Unemployment Rate in Washington’s Ward 8 Is Highest in U.S.

The jobless rate in the poorest part of the District of Columbia is higher than in any U.S. metropolitan area with a labor-force of comparable size, according to figures released by the city government.

Unemployment in the Ward 8 section of the capital climbed to 25.2 percent in January, the latest month of available data, from 23.1 percent in December, figures from the Department of Employment Services show. The next highest rate, as measured by the U.S. Labor Department, was 25.1 percent, in El Centro, California.

Ward 8 is in the southeast section of Washington, about four miles from the White House and home to the Anacostia neighborhood. The poverty rate is 35 percent, compared with 18 percent for the city as a whole, according to the Washington-based Urban Institute, citing U.S. Census Bureau statistics for 2005-2009. Average household income for Ward 8 during the period was $44,076, compared with $115,016 for the District of Columbia, according to the institute.

“People living in this part of the city tend to have lower education attainment,” said Peter Tatian, a senior researcher in the Urban Institute’s Metropolitan Housing and Communities Policy Center and director of NeighborhoodInfo DC. “You also have a lot of people who are returning from incarceration or have other legal problems, and so those folks find themselves at a disadvantage in hiring.”

The Ward 7 section of Washington had the second-highest jobless rate at 17.1 percent, up from 15.6 percent in December.
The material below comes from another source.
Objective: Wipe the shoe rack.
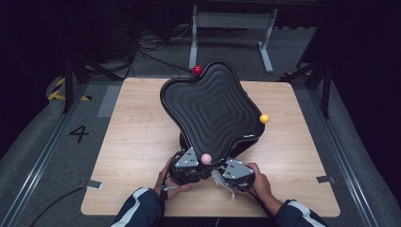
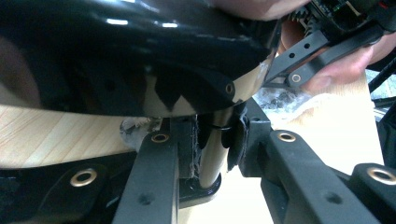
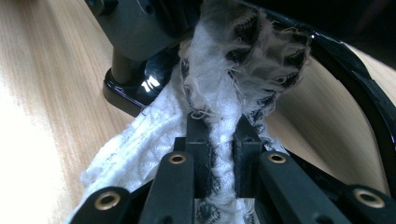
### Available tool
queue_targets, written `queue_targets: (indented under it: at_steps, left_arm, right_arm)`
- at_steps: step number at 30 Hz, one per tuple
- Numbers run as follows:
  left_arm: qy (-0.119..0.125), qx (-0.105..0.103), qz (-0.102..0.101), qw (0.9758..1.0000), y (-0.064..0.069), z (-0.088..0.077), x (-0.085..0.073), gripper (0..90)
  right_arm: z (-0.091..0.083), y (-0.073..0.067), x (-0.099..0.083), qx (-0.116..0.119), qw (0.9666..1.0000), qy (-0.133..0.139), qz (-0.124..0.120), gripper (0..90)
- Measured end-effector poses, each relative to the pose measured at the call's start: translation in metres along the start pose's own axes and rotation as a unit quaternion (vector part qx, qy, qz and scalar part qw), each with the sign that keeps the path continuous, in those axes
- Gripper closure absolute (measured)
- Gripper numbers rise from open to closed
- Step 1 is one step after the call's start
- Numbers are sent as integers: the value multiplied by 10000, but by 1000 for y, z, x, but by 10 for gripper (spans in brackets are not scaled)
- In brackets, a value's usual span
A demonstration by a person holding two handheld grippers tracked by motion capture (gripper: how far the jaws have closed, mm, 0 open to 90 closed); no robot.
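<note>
Sleeves (image 1: 137, 208) nearest the lens, entering below the tray (image 1: 208, 104); both hands tucked under its near edge.

Left gripper (image 2: 212, 135): beneath the tray, closed around the upright post (image 2: 212, 158) of the stand, one jaw each side, pads apparently in contact. Judged to be steadying the stand.

Right gripper (image 3: 217, 135): also under the near edge of the tray, pressed together on a white cloth (image 3: 233, 70). Cloth bunched ahead of the jaws, its frayed end up against the tray's underside and just beside the glossy black foot (image 3: 135, 88) of the stand; remainder trailing onto the table (image 1: 132, 142).

Tray tilted, far side raised. Pink ball (image 1: 205, 158) at its near rim, yellow ball (image 1: 264, 118) at its right rim, red ball (image 1: 197, 70) at its far rim.

Step in hand, as judged: wiping below the tray, around the stand, with the cloth.

Next move, as judged: keep the pinch on the cloth, sweep it along the underside and round the post; maintain the hold on the post to stop the tray rocking. Limited clearance between the two grippers; care needed to avoid snagging cloth threads on the other jaws.
</note>
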State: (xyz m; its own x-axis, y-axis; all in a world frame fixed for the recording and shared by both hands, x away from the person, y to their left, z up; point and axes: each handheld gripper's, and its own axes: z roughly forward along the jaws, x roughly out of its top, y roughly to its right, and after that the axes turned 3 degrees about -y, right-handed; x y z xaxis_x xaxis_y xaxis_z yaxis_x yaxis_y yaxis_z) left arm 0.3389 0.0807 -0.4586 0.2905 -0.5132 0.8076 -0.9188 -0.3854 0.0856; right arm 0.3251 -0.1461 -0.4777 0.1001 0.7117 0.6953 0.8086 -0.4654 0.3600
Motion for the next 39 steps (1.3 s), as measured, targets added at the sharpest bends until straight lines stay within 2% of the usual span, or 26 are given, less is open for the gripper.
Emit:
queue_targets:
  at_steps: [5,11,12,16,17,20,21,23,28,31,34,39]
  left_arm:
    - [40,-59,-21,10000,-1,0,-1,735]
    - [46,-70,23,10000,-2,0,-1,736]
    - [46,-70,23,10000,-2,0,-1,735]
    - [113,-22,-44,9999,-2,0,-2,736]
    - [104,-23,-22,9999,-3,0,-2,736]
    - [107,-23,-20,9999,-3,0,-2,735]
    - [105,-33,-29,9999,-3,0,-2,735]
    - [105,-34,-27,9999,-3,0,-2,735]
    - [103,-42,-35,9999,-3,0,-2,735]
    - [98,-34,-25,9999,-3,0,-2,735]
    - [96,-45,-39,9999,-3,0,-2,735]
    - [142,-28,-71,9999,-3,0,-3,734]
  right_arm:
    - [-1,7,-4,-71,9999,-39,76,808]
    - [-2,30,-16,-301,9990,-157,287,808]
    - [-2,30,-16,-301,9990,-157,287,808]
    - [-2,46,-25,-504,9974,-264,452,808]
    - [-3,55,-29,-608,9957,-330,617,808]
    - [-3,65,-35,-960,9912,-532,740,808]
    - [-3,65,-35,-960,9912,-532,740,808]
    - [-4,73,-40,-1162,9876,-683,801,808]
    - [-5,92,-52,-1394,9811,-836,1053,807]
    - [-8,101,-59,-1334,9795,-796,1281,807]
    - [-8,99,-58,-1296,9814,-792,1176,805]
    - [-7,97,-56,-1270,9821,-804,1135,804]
Unemployment was lowest in Ward 3, at 2.7 percent.

“In some neighborhoods, one out of every three adults is unemployed,” Mayor Vincent Gray said this week in his State of the District speech. “The District is home to the haves and the have-nots. Many of the new jobs created over the past decade have required higher education.”

Unemployment in Washington was 9.6 percent in January, when the U.S. unemployment rate was 9 percent. The District of Columbia’s population gained 5 percent, to 601,723, from 2000 to 2010, according to the Census Bureau.